2.出逢った。


 暖かい。


何だかとっても心地いい、この感覚。

あたしが無意識にそこに顔をこすり付けると、ぎゅうって強く抱き寄せられた。


???

「っぎゃあああ!!」

乙女にあるまじき叫び声を上げて、あたしは飛び起きた。

「何、何、いったい!?ってかあんたダレ!?」

も、もしやこれが噂に聞く『行きずりの情事』とかいうものなの!?


み、見知らぬ男があたしのベッドの中にいる…。


見下ろした枕の上に載った顔はぱっちりと目が開いていて、あたしはその瞳に吸い寄せられた。黒じゃなくて、深い紺色。中に小さな星が散ってる。宇宙になんて一生行けないだろうけど、行けたら、もしかしたら、こんな景色が見れるのかもしれない−−−なんて。

それまでじいっとこっちを見ていた男が口を開いた。

「テカスキコスルチチモビュタセキキ?」

「…はい?」

「ラコスダデチョモナラセキフ…?」

「…は?」

「デモスオ!ララビットセオンル…」

「えーっと…スミマセン、私、外国語分かりまセーン」



ちっ

つられて怪しげな日本語になってしまった。

男は眉毛をハの時に下げて、困った顔をしている。

困ってるのはこっちの方だっちゅーの!

誰か通訳連れて来い!

男はキョロキョロと部屋の中を見渡した。あんまり人の家の中じっくり見ないで欲しいんだけども。ここんとこまともに掃除してないし。

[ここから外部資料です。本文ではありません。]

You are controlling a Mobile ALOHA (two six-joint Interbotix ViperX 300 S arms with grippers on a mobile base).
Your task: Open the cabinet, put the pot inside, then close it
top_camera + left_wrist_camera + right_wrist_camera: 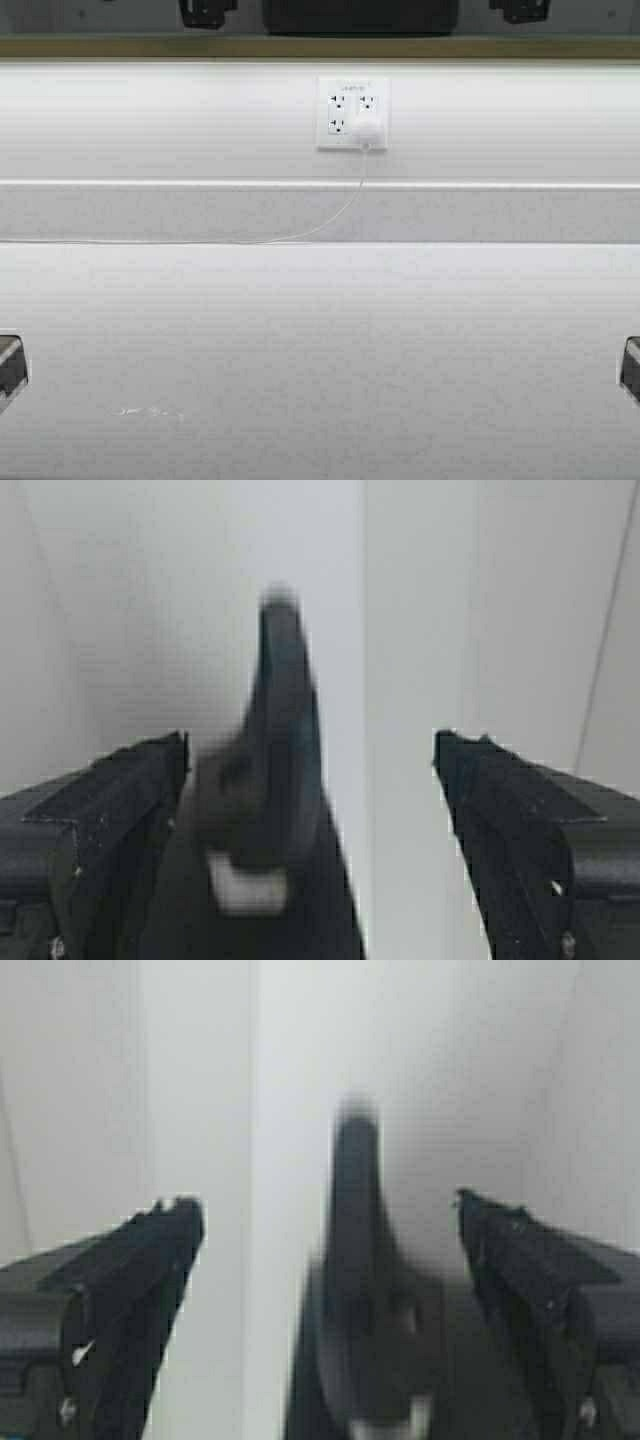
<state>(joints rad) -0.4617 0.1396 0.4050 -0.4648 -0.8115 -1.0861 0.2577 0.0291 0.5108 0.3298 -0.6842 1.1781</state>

ふと机の上のパソコンに目を留めると、目をきらんと輝かせた。おもむろに起き上がってそっちに向かっていく。

「ちょっと、何勝手なこと…」

パソコンを起動させて、ふんふん、と頷きながら、一体何をするのかと思えば。


コイツはあたしが苦労して配線したケーブルを抜いて、コネクタの端っこをパクンと自分の口の中に入れた。